Distinct Functions of the Primate Putamen Direct and Indirect Pathways in Adaptive Outcome-Based Action Selection.

Cortico-basal ganglia circuits are critical regulators of reward-based decision making. Reinforcement learning models posit that action reward value is encoded by the firing activity of striatal medium spiny neurons (MSNs) and updated upon changing reinforcement contingencies by dopamine (DA) signaling to these neurons. However, it remains unclear how the anatomically distinct direct and indirect pathways through the basal ganglia are involved in updating action reward value under changing contingencies. MSNs of the direct pathway predominantly express DA D1 receptors and those of the indirect pathway predominantly D2 receptors, so we tested for distinct functions in behavioral adaptation by injecting D1 and D2 receptor antagonists into the putamen of two macaque monkeys performing a free choice task for probabilistic reward. In this task, monkeys turned a handle toward either a left or right target depending on an asymmetrically assigned probability of large reward. Reward probabilities of left and right targets changed after 30-150 trials, so the monkeys were required to learn the higher-value target choice based on action-outcome history. In the control condition, the monkeys showed stable selection of the higher-value target (that more likely to yield large reward) and kept choosing the higher-value target regardless of less frequent small reward outcomes.
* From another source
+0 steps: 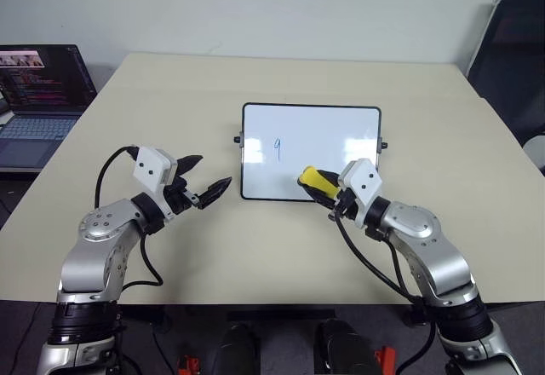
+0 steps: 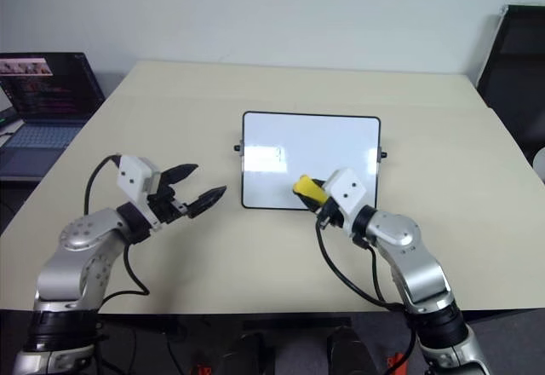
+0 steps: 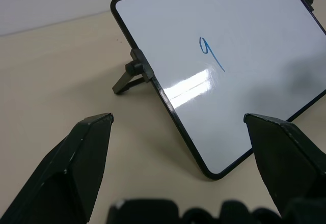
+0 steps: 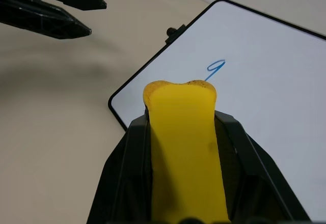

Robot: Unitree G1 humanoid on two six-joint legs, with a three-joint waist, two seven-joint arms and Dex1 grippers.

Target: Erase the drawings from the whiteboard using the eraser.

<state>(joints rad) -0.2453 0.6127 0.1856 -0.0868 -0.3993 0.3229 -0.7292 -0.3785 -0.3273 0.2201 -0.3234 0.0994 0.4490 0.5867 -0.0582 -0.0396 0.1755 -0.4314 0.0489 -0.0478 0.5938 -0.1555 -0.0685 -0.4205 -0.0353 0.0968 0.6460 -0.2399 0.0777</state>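
Our right gripper (image 1: 330, 198) pinches small yellow block eraser (image 1: 317, 180) over black-framed white whiteboard (image 1: 341, 132); one blue mark (image 1: 277, 146) left; left gripper (image 1: 207, 186) spread.

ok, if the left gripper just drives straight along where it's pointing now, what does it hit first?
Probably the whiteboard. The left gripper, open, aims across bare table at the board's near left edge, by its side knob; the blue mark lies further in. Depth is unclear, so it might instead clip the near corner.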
The monkeys also made flexible changes of selection away from the high-value target when two or three small reward outcomes occurred randomly in succession. DA D1 antagonist injection significantly increased the probability of the monkey switching to the alternate target in response to successive small reward outcomes. Conversely, D2 antagonist injection significantly decreased the switching probability. These results suggest distinct functions of D1 and D2 receptor-mediated signaling processes in action selection based on action-outcome history, with D1 receptor-mediated signaling promoting the stable choice of higher-value targets and D2 receptor-mediated signaling promoting a switch in action away from small reward outcomes. Therefore, direct and indirect pathways appear to have complementary functions in maintaining optimal goal-directed action selection and updating action value, which are dependent on D1 and D2 DA receptor signaling.